▸ **Problem to solve**
Using the material below, repeat exactly the lines from the one with "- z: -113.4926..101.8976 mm" through the one with "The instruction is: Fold", ends included, without any images.

▸ **Provided information**
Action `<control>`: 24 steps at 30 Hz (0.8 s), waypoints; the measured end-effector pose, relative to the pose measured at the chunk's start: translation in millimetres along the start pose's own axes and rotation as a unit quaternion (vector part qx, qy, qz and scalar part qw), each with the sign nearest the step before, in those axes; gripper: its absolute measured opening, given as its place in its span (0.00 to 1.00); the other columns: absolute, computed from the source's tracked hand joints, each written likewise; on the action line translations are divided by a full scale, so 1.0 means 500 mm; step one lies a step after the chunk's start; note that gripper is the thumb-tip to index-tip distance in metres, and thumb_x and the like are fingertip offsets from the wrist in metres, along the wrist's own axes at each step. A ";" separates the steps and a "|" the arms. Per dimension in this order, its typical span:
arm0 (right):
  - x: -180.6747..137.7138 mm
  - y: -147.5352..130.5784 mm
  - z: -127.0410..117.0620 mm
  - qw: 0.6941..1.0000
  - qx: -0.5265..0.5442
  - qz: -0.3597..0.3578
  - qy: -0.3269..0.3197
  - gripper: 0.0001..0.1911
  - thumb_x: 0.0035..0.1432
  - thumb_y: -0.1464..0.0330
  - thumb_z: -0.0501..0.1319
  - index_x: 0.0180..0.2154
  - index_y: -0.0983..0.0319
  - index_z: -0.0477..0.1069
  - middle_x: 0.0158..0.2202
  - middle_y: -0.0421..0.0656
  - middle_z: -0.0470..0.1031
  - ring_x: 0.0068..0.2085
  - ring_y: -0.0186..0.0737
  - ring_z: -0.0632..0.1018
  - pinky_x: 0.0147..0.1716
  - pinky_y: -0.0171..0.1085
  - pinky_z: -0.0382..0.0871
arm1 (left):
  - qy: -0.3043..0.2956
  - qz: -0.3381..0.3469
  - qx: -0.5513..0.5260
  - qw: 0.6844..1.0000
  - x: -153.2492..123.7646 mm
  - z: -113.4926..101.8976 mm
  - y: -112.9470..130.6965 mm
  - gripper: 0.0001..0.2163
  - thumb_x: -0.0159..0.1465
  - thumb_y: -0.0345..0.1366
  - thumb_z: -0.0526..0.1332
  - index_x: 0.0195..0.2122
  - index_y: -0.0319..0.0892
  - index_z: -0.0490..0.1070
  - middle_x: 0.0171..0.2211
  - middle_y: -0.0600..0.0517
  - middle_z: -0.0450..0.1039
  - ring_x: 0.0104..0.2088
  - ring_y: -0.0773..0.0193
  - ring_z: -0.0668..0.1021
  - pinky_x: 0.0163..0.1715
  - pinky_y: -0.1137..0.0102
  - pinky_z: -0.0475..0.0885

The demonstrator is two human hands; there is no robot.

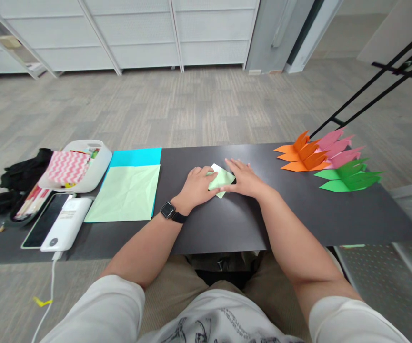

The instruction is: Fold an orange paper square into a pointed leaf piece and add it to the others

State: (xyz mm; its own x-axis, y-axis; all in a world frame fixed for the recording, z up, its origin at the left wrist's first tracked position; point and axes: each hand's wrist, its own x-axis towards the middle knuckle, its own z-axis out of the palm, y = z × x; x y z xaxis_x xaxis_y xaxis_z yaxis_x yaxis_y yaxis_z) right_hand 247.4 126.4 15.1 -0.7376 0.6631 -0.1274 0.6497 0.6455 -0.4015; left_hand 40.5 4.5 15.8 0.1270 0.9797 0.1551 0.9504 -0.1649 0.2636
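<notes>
A small folded piece of pale green paper point(223, 177) lies on the dark table, turned corner-up, with a whitish strip at its upper edge. My left hand point(199, 187) is closed over its left side, fingers on top and thumb along the lower edge. At the right corner, my right hand point(245, 178) is open, with its thumb near the lower edge and its fingers spread beside the upper edge. Both thumbs come close together at the bottom of the paper. Parts of the paper are hidden under the left fingers.
Left of my hands lie a pale green sheet point(127, 193) and blue paper point(137, 156). Beyond them are a white basket point(100, 166), a phone point(45, 221) and a white power bank point(68, 224) with a cable. Orange point(302, 155), pink point(339, 147) and green folded-paper pieces point(348, 176) stand at right.
</notes>
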 end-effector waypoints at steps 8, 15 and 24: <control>0.012 0.005 0.016 0.997 -0.026 0.056 0.045 0.59 0.59 0.44 0.71 0.79 0.58 0.49 0.80 0.59 0.50 0.80 0.71 0.49 0.75 0.71 0.39 | -0.008 0.000 -0.008 1.000 -0.003 -0.005 0.004 0.30 0.65 0.55 0.71 0.64 0.45 0.76 0.65 0.43 0.72 0.58 0.42 0.73 0.64 0.50 0.66; 0.009 0.005 0.021 0.999 -0.024 0.042 0.024 0.66 0.52 0.40 0.73 0.80 0.55 0.45 0.82 0.57 0.41 0.81 0.71 0.42 0.75 0.71 0.35 | -0.013 0.003 -0.019 1.000 -0.003 -0.005 0.004 0.30 0.65 0.56 0.71 0.63 0.47 0.76 0.65 0.44 0.71 0.58 0.43 0.73 0.63 0.50 0.66; 0.043 0.048 0.034 0.992 0.010 0.093 0.079 0.59 0.60 0.44 0.70 0.79 0.63 0.49 0.81 0.60 0.45 0.81 0.66 0.47 0.77 0.62 0.42 | -0.020 -0.002 -0.016 1.000 -0.002 -0.007 0.004 0.33 0.64 0.58 0.71 0.65 0.47 0.75 0.65 0.44 0.71 0.58 0.43 0.73 0.64 0.50 0.66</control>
State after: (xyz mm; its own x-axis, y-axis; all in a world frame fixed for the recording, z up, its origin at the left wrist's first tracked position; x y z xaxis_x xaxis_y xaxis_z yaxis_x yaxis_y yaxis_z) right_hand 243.8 149.7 -12.7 -0.5659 0.8224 -0.0590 0.7675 0.4993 -0.4020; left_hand 41.4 2.6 19.6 0.1349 0.9841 0.1155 0.9417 -0.1636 0.2939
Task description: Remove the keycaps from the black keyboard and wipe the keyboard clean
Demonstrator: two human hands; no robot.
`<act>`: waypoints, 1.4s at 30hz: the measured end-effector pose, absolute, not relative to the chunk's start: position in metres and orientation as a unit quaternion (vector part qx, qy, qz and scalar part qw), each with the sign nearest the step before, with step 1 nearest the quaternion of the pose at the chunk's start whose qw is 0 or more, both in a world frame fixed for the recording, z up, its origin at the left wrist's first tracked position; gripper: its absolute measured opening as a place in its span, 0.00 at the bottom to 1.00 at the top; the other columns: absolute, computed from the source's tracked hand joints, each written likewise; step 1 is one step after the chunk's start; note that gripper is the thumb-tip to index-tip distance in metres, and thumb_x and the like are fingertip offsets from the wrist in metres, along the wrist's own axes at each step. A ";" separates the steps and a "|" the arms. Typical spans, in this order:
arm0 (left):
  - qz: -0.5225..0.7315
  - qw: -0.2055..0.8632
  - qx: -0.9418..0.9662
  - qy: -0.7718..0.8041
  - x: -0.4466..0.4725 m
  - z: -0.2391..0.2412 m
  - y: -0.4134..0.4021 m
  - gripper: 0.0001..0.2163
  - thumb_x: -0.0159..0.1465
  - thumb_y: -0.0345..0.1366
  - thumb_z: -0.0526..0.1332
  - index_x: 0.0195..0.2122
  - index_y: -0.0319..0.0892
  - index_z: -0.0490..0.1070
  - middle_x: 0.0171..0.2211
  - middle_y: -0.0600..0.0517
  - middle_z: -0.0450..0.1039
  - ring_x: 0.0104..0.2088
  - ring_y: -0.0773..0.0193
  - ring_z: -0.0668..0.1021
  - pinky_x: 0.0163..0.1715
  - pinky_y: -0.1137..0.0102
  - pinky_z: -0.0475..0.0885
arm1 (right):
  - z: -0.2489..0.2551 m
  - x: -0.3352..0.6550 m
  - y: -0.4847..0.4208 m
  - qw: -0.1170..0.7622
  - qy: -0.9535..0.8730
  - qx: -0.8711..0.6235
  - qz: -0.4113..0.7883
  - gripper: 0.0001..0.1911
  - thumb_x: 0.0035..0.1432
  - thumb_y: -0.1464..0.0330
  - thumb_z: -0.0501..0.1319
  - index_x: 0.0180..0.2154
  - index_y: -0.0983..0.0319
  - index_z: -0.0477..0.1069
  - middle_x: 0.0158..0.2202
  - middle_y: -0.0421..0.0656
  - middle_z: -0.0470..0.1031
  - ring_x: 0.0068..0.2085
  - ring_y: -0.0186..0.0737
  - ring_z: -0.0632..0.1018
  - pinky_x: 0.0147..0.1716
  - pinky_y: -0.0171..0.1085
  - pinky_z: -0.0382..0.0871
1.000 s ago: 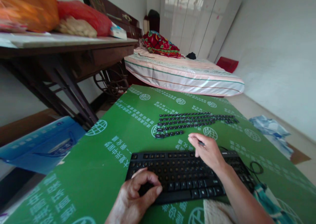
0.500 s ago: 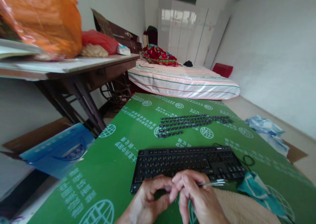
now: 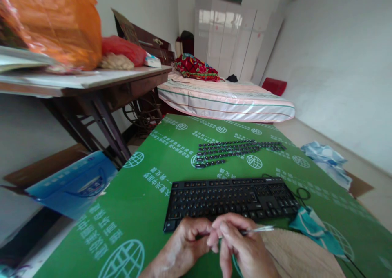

▸ **Written solution**
  - z: -113.4926..101.8976 mm
  - y: -112.9470..130.6965 mm
  - gripper: 0.0001..0.2163
  - thumb_x: -0.0159..0.1465
  - thumb_y: -0.0345..0.1366
  - thumb_z: -0.0526..0.1332
  - index_x: 0.0195..0.2122
  - index_y: -0.0319..0.0892
  - index_z: -0.0490..0.1070
  - middle_x: 0.0171..0.2211
  - middle_y: -0.0600..0.0517
  - middle_z: -0.0450..0.1039
  - ring_x: 0.0104..0.2088
  - ring_y: -0.0773..0.0193
  - ring_z: -0.0668..0.1021
  - pinky_x: 0.0163..0.1715
  - pinky_y: -0.1137..0.0102
  - pinky_z: -0.0475..0.0885

The demonstrator is two human hands; there is no robot.


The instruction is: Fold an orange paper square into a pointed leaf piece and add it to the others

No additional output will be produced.